= PROBLEM STATEMENT =
Without any of the pictures, set down the data below exactly.

= DATASET CONTENT =

########################################

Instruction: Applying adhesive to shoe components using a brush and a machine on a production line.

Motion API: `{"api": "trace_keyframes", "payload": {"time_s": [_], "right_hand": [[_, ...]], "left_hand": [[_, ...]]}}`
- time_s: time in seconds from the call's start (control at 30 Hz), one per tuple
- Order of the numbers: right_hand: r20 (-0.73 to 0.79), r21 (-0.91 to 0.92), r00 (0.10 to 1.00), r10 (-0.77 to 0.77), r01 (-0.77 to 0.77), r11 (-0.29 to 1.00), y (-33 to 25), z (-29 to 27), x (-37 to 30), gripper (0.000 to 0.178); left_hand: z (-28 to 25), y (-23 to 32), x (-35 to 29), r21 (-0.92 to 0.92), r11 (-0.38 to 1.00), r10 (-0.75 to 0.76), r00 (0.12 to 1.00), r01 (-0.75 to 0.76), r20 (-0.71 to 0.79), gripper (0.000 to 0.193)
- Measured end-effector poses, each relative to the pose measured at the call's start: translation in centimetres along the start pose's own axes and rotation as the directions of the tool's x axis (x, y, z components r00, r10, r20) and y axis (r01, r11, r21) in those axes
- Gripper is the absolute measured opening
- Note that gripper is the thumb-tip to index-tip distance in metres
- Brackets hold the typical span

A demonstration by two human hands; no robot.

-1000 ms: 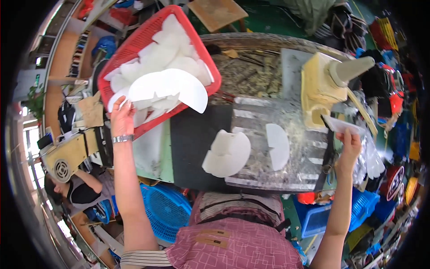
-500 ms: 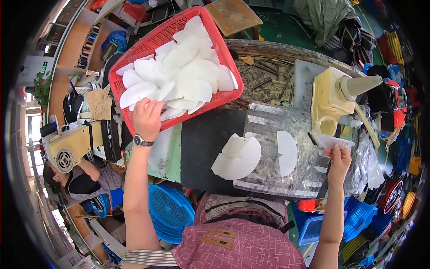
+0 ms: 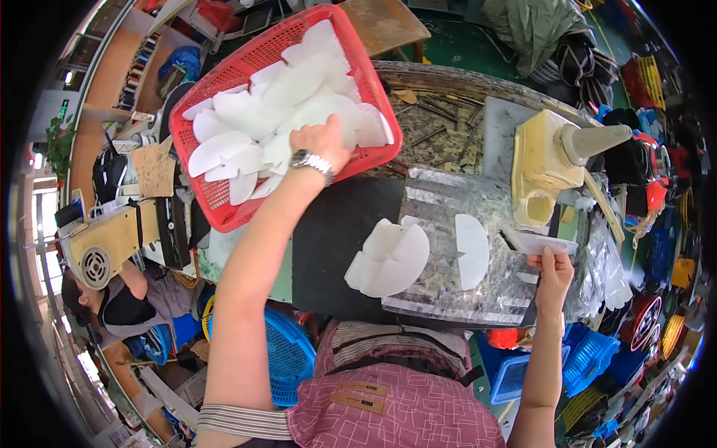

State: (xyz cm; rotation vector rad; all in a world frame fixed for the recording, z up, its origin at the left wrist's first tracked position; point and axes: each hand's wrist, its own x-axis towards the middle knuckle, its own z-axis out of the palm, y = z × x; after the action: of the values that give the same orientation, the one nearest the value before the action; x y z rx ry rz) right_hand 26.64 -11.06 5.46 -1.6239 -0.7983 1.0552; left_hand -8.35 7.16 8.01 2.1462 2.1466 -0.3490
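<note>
My left hand [image 3: 323, 145], wearing a metal watch, reaches into a red plastic basket [image 3: 390, 142] piled with white rounded cut pieces [image 3: 243, 112]. Its thumb stands apart from the bent fingers, which touch the pile; the fingertips are partly hidden. Near the table's right end, my right hand [image 3: 553, 278] grips a brush [image 3: 532, 243] with a flat pale handle and dark bristles. A notched white half-round piece [image 3: 472, 252] lies on a smeared grey board [image 3: 441, 287]. Several overlapping white pieces [image 3: 392, 257] sit left of it, partly on a black mat [image 3: 328, 250].
A yellowed plastic container [image 3: 549, 164] with a cone-shaped spout stands behind my right hand, beside clear plastic bags [image 3: 597, 269]. A wooden stool [image 3: 385, 26] is beyond the table. Blue baskets [image 3: 280, 347] are below its front edge. Another person [image 3: 134, 291] sits at the left.
My left hand has moved from the basket's near left side rightward over the pile. The right hand and brush stay nearly in place, the brush tilting slightly. The whole view has shifted a little.
</note>
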Motion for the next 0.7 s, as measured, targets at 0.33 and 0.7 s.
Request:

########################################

= SOLVED EXERCISE =
Instruction: Applying adhesive to shoe components using a brush and a machine on a production line.

Motion API: `{"api": "trace_keyframes", "payload": {"time_s": [_], "right_hand": [[_, ...]], "left_hand": [[_, ...]]}}`
- time_s: time in seconds from the call's start (control at 30 Hz), one per tuple
- Order of the numbers: right_hand: r20 (-0.73 to 0.79), r21 (-0.91 to 0.92), r00 (0.10 to 1.00), r10 (-0.77 to 0.77), r01 (-0.77 to 0.77), r11 (-0.29 to 1.00), y (-33 to 25), z (-29 to 27), x (-37 to 30), gripper (0.000 to 0.178); left_hand: z (-28 to 25), y (-23 to 32), x (-35 to 29), r21 (-0.92 to 0.92), r11 (-0.38 to 1.00), r10 (-0.75 to 0.76), r00 (0.12 to 1.00), r01 (-0.75 to 0.76), r20 (-0.71 to 0.79), gripper (0.000 to 0.193)
- Measured end-effector poses, each relative to the pose measured at the call's start: translation in centimetres along the start pose's own axes and rotation as the directions of the tool's x axis (x, y, z components r00, r10, r20) and y axis (r01, r11, r21) in those axes
- Gripper is the absolute measured opening
- Note that gripper is the thumb-tip to index-tip distance in metres
- Brackets hold the typical span

A demonstration by two human hands; no robot.

-1000 ms: 
-500 ms: 
+0 ms: 

State: (xyz cm; rotation vector rad; all in a world frame fixed for the recording, z up, its origin at the left wrist's first tracked position; point and axes: each hand's wrist, its own x-axis towards the middle knuckle, its own z-axis out of the palm, y = z × x; after the action: of the values that give the same orientation, the one nearest the value before the action; x y z rx ry rz) right_hand 26.64 -11.06 5.46 -1.6239 -0.7983 1.0552; left_hand -8.35 7.16 8.01 2.1462 2.1466 -0.3490
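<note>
My left hand [image 3: 323, 145], wearing a metal watch, reaches into a red plastic basket [image 3: 390, 142] piled with white rounded cut pieces [image 3: 243, 112]. Its thumb stands apart from the bent fingers, which touch the pile; the fingertips are partly hidden. Near the table's right end, my right hand [image 3: 553, 278] grips a brush [image 3: 532, 243] with a flat pale handle and dark bristles. A notched white half-round piece [image 3: 472, 252] lies on a smeared grey board [image 3: 441, 287]. Several overlapping white pieces [image 3: 392, 257] sit left of it, partly on a black mat [image 3: 328, 250].
A yellowed plastic container [image 3: 549, 164] with a cone-shaped spout stands behind my right hand, beside clear plastic bags [image 3: 597, 269]. A wooden stool [image 3: 385, 26] is beyond the table. Blue baskets [image 3: 280, 347] are below its front edge. Another person [image 3: 134, 291] sits at the left.
My left hand has moved from the basket's near left side rightward over the pile. The right hand and brush stay nearly in place, the brush tilting slightly. The whole view has shifted a little.
</note>
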Motion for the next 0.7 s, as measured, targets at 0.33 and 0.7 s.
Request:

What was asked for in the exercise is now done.